Muskelkater, Zerrungen, Muskelfaserriss oder sogar Muskelriss. Es gibt viele Arten von Sportverletzungen. Um das Verletzungsrisiko zu minimieren gilt es langsam anzufangen. Mit einfachen Dehnübungen sollte man sich aufwärmen, ehe man den eigentlichen Sport ausübt.
Sollte man sich allerdings doch verletzten, gilt es die PECH-Formel zu beachten.

Pause:

Nach der Verletzung sollte man die sportliche Betätigung sofort einstellen.
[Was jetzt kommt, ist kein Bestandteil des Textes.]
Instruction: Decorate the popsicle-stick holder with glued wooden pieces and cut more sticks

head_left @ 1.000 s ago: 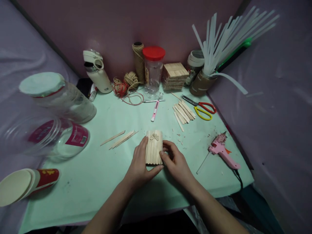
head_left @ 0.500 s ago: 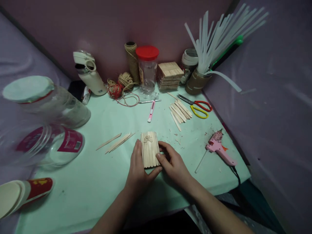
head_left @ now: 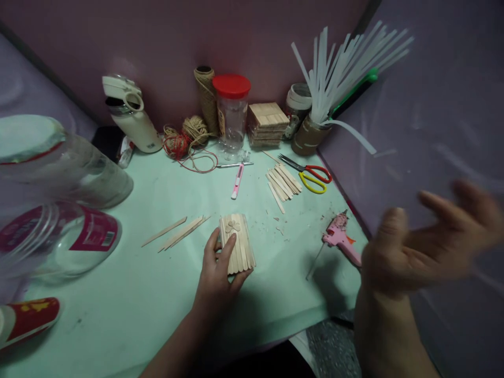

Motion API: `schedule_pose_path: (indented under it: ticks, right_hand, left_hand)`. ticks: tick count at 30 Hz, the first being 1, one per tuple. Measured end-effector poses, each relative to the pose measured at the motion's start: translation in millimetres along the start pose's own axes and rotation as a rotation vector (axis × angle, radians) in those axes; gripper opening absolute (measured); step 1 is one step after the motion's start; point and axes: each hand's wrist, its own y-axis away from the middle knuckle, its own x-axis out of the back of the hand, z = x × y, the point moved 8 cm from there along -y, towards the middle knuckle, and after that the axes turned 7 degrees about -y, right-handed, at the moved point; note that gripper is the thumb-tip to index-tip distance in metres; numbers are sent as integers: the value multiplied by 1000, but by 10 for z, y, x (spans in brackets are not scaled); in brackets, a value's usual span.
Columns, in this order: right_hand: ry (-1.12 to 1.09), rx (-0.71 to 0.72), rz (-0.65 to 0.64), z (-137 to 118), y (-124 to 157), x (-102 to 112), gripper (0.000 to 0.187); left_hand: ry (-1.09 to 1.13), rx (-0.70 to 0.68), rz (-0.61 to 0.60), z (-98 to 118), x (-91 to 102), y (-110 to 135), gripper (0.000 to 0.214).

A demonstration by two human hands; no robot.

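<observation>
A small panel of popsicle sticks (head_left: 241, 252), laid side by side with a flower-shaped piece near its upper end, is in front of me at the middle of the table. My left hand (head_left: 218, 273) grips it from the left, the thumb along its lower edge and a finger on its face. Well away to the right, my right hand (head_left: 429, 247) is raised above the table edge, blurred, with its fingers apart and nothing in them. Below and left of that hand lies a pink glue gun (head_left: 342, 237). Several pointed wooden strips (head_left: 183, 234) lie left of the panel.
Scissors (head_left: 311, 176), a stick pile (head_left: 284, 181) and a pink utility knife (head_left: 237, 181) lie farther back. A red-lidded jar (head_left: 232, 118), twine balls (head_left: 185, 137), stacked sticks (head_left: 268, 126) and a holder of glue sticks (head_left: 311, 135) line the wall. Large jars (head_left: 98, 236) stand left.
My right hand has let go of the stick panel and swung up to the right. My left hand keeps hold of it, a finger now across its front. The view has shifted slightly.
</observation>
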Motion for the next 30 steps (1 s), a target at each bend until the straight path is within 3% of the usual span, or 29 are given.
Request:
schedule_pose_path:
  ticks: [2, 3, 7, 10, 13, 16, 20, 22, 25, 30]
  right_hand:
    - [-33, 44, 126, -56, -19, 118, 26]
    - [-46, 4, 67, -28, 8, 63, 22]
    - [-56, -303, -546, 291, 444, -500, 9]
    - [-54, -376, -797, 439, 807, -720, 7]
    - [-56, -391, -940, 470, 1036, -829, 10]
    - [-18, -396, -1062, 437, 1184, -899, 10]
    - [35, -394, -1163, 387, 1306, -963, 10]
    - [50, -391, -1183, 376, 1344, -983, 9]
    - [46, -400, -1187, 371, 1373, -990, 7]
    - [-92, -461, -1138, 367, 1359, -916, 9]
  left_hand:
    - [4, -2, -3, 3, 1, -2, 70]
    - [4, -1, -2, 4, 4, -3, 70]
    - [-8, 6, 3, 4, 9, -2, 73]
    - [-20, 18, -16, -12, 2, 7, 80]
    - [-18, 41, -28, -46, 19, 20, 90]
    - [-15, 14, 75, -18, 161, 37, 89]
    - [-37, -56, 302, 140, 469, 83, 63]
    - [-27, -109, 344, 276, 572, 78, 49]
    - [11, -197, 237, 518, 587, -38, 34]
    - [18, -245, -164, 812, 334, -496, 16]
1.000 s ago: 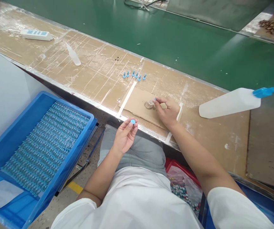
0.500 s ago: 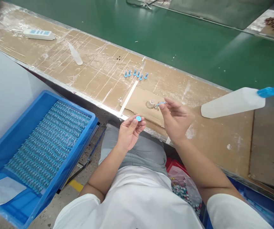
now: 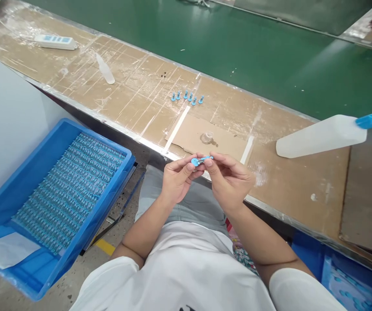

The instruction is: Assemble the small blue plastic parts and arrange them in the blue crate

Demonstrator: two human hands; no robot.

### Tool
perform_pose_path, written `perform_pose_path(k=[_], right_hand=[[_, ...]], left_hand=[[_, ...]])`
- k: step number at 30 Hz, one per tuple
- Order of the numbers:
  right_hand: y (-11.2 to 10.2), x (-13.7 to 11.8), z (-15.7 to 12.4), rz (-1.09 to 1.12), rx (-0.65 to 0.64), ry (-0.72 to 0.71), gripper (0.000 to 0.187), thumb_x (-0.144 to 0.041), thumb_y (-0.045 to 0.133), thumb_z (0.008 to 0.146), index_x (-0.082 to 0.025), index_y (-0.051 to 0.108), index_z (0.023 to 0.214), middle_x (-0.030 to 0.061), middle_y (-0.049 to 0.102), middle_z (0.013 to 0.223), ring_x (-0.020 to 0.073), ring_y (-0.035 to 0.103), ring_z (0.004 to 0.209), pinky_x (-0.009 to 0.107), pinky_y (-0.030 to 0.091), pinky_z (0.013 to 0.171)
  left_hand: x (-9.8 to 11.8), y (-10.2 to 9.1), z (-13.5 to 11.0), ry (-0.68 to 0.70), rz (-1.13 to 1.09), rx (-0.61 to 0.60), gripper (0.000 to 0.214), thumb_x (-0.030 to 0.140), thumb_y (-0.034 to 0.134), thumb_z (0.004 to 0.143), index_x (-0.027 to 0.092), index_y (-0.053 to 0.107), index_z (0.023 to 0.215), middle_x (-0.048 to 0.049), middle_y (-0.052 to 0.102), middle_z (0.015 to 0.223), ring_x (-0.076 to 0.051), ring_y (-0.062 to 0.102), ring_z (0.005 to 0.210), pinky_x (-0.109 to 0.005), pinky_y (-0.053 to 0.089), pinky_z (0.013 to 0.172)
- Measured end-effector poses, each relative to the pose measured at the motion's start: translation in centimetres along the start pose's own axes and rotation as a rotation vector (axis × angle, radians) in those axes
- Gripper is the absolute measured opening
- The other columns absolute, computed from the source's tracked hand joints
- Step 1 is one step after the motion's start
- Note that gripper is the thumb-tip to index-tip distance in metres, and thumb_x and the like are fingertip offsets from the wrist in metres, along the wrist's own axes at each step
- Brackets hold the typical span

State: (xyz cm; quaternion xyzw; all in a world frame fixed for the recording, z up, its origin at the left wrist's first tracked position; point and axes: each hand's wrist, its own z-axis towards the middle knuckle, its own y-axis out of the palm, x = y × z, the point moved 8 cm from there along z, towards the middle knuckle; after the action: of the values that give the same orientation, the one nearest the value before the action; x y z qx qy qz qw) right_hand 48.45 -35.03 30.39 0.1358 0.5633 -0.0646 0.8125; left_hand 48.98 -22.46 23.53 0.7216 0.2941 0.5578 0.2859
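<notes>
Between the thumb and fingers of my left hand (image 3: 178, 178) is a round blue cap (image 3: 194, 162), held near the table's front edge. My right hand (image 3: 231, 179) pinches a thin blue piece with a metallic-looking shaft (image 3: 205, 159); its tip meets the cap, or nearly so. Just beyond my hands a small clear cup (image 3: 207, 137) sits on a cardboard sheet (image 3: 227, 140). Farther back stand several small blue parts (image 3: 190, 96) with round bases and dark upright stems.
A large white bottle (image 3: 320, 136) with a blue nozzle lies at the right. Toward the left are a small squeeze bottle (image 3: 104, 70) and a power strip (image 3: 56, 42). A blue crate (image 3: 112, 177) with rows of small parts stands at lower left. Behind runs a green surface (image 3: 205, 47).
My right hand has come away from the clear cup, moving left and toward me with the thin blue piece, up to the cap. My left hand keeps its hold, shifted slightly right.
</notes>
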Motion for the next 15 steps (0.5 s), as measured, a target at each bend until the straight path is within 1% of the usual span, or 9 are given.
perform_pose_path(k=[5,11,15], right_hand=[[-0.03,0.06,-0.24,-0.050,-0.007,-0.052,0.020,-0.035,0.082,0.080,-0.023,0.076,0.095,0.0039,0.075,0.087,0.0184,0.073,0.077,0.034,0.064,0.071],[0.15,-0.07,-0.33,-0.067,-0.030,-0.098,0.017,-0.030,0.080,0.082,-0.025,0.076,0.098,0.0037,0.075,0.090,0.0187,0.073,0.081,0.034,0.064,0.074],[0.29,0.00,-0.38,-0.096,-0.035,-0.091,0.016,-0.031,0.079,0.083,-0.026,0.076,0.098,0.0032,0.075,0.090,0.0195,0.073,0.082,0.035,0.064,0.076]], left_hand=[[0.05,-0.11,0.02,0.002,-0.032,-0.014,0.029,0.035,0.089,0.068,0.022,0.081,0.093,-0.0053,0.079,0.096,-0.014,0.075,0.077,-0.019,0.060,0.070],[-0.11,-0.56,0.05,-0.023,-0.017,0.041,0.035,0.038,0.092,0.063,0.020,0.080,0.091,-0.0070,0.079,0.098,-0.015,0.075,0.077,-0.024,0.061,0.073],[0.01,-0.54,0.04,-0.021,-0.040,0.054,0.035,0.037,0.093,0.061,0.020,0.080,0.089,-0.0065,0.079,0.095,-0.015,0.074,0.074,-0.025,0.062,0.072]])
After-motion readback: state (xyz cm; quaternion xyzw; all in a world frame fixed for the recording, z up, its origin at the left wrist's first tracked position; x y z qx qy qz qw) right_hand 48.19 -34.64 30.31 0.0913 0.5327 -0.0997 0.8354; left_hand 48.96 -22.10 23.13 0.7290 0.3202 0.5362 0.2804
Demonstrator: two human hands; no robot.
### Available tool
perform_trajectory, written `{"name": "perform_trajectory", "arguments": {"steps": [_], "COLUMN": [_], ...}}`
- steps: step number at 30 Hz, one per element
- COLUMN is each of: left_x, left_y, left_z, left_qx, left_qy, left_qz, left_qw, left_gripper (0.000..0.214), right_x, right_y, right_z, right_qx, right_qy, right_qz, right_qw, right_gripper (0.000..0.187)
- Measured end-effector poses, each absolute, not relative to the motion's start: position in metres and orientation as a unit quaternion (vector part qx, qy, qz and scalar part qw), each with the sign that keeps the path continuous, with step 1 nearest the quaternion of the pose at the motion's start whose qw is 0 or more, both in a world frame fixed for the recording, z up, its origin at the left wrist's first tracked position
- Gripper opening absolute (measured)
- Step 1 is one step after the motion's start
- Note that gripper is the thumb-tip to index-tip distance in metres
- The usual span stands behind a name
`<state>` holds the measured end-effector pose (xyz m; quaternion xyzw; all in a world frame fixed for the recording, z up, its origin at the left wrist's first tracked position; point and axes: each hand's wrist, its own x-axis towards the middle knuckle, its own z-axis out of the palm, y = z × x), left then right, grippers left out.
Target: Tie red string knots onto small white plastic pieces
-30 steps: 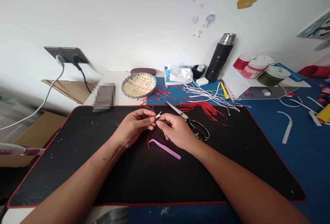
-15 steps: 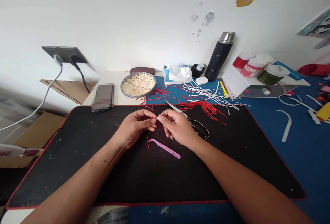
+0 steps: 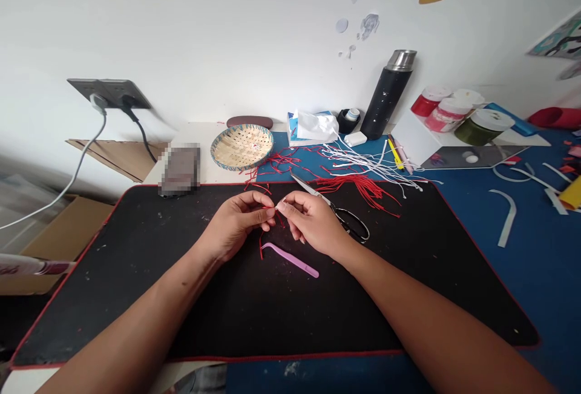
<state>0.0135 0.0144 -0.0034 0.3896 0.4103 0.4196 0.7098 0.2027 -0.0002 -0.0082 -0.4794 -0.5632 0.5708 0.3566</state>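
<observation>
Fingertips of my left hand [image 3: 242, 221] and my right hand [image 3: 311, 221] meet in a pinch above the black mat. A thin red cord [image 3: 261, 247] hangs below the left hand, and its upper part is pinched there. At the right fingertips the cord's end is mostly hidden; I cannot make out more. On the mat just below the hands lies a pair of pink bent-tip tweezers [image 3: 293, 260]. Scissors with black handles [image 3: 349, 223] rest partly behind my right hand, blades pointing up and left.
Bunches of red cords [image 3: 363, 188] and white cords [image 3: 372, 164] lie behind the mat [image 3: 136, 285]. A woven basket [image 3: 242, 147], tissue box [image 3: 313, 128], black thermos [image 3: 385, 100] and spools of cord [image 3: 483, 126] stand along the back. White strips [image 3: 506, 218] lie at right.
Both hands keep their pinch in nearly the same place. The camera view has shifted very slightly; the tweezers and scissors have not visibly moved.
</observation>
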Motion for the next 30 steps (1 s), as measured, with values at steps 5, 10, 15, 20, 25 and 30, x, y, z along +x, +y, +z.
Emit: {"name": "perform_trajectory", "arguments": {"steps": [5, 10, 15, 20, 25, 30], "left_x": [0.0137, 0.0134, 0.0135, 0.0153, 0.0166, 0.0161], "left_y": [0.0147, 0.0151, 0.0151, 0.0152, 0.015, 0.0148], "left_z": [-0.004, -0.0068, -0.0068, -0.0047, -0.0053, -0.0079], "left_qx": [0.385, 0.382, 0.388, 0.387, 0.379, 0.366], "left_qy": [0.411, 0.405, 0.403, 0.414, 0.424, 0.422], "left_qz": [0.418, 0.426, 0.423, 0.417, 0.421, 0.425], "left_qw": [0.713, 0.713, 0.713, 0.71, 0.707, 0.713], "left_gripper": [0.027, 0.028, 0.028, 0.029, 0.031, 0.032], "right_x": [0.2025, 0.2023, 0.2027, 0.2031, 0.2033, 0.2038], "right_y": [-0.0001, 0.0, -0.0009, -0.001, -0.001, -0.0007], "right_z": [-0.0083, -0.0081, -0.0082, -0.0082, -0.0074, -0.0075], "right_qx": [-0.485, -0.484, -0.484, -0.485, -0.485, -0.488], "right_qy": [-0.565, -0.561, -0.568, -0.57, -0.566, -0.566], "right_qz": [0.566, 0.57, 0.566, 0.565, 0.569, 0.567], "right_qw": [0.352, 0.355, 0.352, 0.347, 0.347, 0.346], "right_gripper": [0.022, 0.021, 0.021, 0.022, 0.02, 0.019]}}
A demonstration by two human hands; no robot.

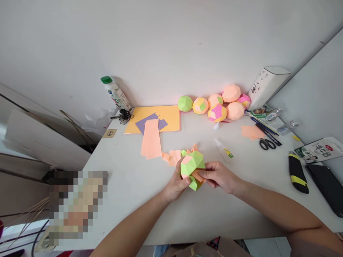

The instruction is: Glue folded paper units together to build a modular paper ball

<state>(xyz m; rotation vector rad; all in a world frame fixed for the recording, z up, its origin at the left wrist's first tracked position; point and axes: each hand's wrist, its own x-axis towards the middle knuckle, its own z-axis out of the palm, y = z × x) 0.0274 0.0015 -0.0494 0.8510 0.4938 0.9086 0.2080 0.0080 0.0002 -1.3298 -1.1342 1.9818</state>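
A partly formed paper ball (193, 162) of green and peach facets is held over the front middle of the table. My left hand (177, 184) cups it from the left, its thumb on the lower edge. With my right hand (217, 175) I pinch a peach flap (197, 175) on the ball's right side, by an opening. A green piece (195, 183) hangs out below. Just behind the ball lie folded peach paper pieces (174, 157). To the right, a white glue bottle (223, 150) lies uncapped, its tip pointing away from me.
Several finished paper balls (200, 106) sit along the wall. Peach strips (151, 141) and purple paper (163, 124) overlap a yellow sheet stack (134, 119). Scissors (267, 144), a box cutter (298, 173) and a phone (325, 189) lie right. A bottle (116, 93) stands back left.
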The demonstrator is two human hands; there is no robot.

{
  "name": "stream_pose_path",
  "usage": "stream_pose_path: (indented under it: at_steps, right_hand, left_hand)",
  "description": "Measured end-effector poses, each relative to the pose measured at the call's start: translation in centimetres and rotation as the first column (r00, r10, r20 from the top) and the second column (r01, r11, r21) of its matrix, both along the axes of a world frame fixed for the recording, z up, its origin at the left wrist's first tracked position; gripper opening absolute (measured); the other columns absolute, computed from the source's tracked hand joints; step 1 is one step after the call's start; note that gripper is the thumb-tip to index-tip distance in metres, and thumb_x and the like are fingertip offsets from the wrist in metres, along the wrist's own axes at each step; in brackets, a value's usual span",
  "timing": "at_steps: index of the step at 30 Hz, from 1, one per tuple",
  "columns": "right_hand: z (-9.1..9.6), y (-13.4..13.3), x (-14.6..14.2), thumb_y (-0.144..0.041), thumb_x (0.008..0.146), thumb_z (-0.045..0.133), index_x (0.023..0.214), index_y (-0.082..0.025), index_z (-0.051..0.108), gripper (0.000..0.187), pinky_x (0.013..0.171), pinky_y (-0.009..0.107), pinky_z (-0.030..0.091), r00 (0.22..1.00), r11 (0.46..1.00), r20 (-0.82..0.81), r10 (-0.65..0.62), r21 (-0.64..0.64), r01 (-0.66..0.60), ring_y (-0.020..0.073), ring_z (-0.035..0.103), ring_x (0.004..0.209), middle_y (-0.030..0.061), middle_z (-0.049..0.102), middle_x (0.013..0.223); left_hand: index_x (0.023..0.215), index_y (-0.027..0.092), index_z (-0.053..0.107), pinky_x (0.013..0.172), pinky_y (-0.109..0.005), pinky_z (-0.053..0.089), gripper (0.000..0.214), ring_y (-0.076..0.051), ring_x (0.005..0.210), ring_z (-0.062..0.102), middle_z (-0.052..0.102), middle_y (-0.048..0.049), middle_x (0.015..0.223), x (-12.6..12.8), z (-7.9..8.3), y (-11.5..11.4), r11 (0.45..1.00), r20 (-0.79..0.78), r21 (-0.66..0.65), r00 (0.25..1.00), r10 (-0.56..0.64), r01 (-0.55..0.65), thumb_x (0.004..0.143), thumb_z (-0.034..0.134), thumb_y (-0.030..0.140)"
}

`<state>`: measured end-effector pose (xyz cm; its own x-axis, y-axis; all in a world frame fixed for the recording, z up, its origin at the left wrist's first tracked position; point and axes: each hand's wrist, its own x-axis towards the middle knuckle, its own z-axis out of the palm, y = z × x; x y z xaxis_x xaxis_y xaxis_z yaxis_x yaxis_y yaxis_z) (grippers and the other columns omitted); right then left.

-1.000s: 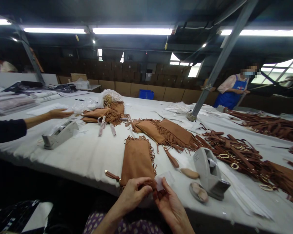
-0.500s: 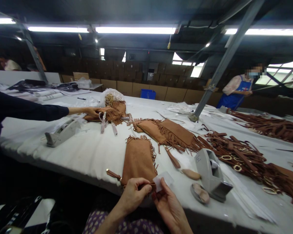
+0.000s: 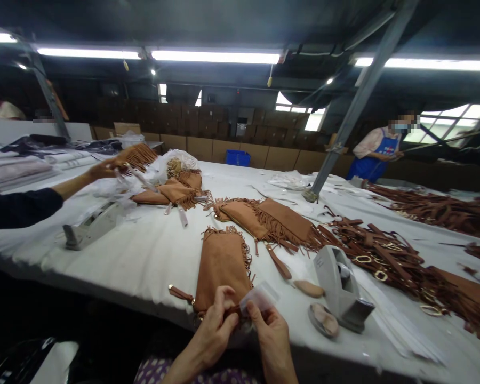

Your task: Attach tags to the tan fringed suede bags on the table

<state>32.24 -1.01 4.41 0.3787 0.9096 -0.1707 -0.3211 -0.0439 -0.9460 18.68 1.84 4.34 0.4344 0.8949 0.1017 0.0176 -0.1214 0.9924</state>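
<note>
A brown suede fringed bag (image 3: 221, 261) lies at the near edge of the white table (image 3: 152, 256). My left hand (image 3: 214, 330) pinches the bag's near end, by its strap. My right hand (image 3: 270, 333) is closed on a small clear film piece (image 3: 258, 298) held against that same end. Both hands touch each other over the table's edge.
A grey tape dispenser (image 3: 340, 288) stands right of my hands, with tan pads (image 3: 310, 288) beside it. More fringed bags (image 3: 272, 221) and a heap of brown straps (image 3: 388, 256) lie farther back. A co-worker's hand (image 3: 104, 169) at left lifts a fringed bag. Another person (image 3: 374, 154) stands far right.
My right hand has raised the clear film over the bag's end. The co-worker at left has picked a fringed bag off the pile and lifted it.
</note>
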Motion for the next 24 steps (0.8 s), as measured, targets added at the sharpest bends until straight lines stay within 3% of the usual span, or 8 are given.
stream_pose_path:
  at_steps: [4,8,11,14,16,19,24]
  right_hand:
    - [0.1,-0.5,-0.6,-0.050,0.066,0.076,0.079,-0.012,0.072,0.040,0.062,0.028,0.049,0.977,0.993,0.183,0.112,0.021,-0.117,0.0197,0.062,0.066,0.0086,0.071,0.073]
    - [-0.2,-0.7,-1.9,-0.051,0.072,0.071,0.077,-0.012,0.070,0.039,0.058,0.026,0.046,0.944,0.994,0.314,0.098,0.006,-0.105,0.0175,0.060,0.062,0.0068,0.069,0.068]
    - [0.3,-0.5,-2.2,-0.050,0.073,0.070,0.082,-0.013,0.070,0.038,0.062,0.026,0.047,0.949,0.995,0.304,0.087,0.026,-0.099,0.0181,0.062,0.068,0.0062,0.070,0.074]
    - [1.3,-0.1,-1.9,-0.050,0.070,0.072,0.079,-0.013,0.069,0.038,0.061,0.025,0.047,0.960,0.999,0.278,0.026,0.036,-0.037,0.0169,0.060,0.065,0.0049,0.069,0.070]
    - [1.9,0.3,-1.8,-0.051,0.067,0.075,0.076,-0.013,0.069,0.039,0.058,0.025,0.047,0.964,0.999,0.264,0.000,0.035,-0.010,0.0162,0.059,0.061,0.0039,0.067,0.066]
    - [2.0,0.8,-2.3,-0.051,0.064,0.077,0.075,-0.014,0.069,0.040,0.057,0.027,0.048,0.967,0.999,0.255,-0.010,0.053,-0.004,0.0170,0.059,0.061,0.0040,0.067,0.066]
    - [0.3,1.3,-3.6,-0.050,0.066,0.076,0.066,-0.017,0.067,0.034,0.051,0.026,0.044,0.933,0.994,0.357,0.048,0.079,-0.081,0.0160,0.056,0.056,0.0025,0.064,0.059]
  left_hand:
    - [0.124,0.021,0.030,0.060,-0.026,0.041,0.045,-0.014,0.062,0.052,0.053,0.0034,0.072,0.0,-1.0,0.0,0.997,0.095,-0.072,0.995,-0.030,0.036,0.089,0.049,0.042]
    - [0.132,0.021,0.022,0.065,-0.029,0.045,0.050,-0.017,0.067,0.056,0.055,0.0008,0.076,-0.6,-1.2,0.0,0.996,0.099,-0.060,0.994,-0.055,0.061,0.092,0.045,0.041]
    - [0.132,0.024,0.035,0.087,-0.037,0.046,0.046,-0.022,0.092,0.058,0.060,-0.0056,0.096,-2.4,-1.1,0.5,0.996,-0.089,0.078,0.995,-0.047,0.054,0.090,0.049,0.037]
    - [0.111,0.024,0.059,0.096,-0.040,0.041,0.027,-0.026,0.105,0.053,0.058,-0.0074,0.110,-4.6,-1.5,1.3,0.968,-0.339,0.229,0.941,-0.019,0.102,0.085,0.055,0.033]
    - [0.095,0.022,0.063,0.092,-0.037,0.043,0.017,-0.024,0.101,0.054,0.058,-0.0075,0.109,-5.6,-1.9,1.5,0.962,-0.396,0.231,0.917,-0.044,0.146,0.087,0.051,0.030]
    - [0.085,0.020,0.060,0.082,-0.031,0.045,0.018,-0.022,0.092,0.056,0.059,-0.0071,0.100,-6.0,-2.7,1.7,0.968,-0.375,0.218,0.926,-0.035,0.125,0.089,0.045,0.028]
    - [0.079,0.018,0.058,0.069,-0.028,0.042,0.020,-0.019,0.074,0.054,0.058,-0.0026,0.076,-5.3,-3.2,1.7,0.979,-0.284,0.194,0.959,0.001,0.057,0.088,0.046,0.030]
Die verletzte Körperstelle ruhigstellen und nicht länger belasten.

Eis:

Die betroffene Körperstelle mit Eisspray, Eispacks oder ähnlichem kühlen. So werden die Blutgefäße verengt. Blutungen und Schwellungen können damit vermindert werden. Beachten sollte man dabei aber, dass man Eispacks nicht direkt auf die Haut legt.

Compression:

Ein eng angelegter Kompressionsverband verhindert eine schnelle Ausweitung von Blutungen und Schwellungen.

Hochlagern:

Die betroffenen Körperteile hochlagern. So wird der Blutrückfluss verbessert. Das Blut dringt dadurch weniger in das umliegende Gewebe ein.